_What to produce:_
When you find the line with "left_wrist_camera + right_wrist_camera" among the records below, reproduce it and each line after it exactly, ending with the line with "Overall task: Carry".

Source material below:

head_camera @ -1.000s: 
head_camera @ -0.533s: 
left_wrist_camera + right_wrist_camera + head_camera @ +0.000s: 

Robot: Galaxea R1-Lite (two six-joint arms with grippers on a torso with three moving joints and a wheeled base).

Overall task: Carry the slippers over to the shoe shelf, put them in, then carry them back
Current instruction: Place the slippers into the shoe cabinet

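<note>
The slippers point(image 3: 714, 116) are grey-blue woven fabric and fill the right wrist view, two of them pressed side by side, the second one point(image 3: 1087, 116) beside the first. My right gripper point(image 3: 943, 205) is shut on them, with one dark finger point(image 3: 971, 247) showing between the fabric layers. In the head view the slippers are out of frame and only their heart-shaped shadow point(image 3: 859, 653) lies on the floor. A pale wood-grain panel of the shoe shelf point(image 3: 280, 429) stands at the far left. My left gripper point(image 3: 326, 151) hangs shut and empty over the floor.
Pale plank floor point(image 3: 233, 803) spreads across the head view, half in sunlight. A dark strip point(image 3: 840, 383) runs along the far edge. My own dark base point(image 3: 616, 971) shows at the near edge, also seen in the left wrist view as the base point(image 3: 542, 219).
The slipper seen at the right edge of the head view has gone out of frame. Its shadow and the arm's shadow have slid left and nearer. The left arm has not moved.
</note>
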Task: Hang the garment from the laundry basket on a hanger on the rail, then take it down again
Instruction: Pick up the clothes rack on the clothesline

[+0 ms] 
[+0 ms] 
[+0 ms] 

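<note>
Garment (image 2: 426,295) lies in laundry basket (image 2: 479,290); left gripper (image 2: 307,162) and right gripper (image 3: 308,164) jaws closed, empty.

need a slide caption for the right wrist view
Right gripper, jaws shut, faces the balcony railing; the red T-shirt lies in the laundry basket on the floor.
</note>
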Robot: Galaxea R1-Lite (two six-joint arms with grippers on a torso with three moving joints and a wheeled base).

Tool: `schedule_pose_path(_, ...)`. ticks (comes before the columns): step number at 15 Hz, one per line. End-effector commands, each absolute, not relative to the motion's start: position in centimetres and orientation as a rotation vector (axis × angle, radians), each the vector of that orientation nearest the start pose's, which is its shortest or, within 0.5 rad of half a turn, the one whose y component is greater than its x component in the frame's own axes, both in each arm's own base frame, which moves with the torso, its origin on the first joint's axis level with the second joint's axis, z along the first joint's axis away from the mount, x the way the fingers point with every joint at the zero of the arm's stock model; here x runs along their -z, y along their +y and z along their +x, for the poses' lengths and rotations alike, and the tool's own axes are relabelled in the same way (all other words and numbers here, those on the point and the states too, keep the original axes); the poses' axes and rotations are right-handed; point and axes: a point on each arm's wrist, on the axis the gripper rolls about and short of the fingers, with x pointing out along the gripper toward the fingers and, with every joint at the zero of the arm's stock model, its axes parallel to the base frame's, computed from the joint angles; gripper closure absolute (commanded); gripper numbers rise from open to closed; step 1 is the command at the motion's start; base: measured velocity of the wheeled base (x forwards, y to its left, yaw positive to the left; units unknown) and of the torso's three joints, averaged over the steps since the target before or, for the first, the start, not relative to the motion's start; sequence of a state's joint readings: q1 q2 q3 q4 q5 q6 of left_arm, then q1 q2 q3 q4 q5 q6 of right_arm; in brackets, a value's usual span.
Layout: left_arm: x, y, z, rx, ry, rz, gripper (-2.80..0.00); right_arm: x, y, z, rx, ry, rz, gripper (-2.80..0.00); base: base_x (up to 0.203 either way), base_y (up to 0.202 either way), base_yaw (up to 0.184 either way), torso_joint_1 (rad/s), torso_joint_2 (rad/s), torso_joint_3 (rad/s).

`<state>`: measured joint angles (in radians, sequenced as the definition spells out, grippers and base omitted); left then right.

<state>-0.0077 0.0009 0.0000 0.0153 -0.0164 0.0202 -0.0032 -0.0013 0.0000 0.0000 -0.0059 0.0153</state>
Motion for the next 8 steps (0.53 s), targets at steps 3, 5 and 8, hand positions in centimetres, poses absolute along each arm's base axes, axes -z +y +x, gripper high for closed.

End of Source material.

_Exercise result:_
left_wrist_camera + right_wrist_camera + head_camera @ +0.000s: 

Robot: Galaxea R1-Lite (two six-joint arms with grippers on a torso with three moving joints and a wheeled base).

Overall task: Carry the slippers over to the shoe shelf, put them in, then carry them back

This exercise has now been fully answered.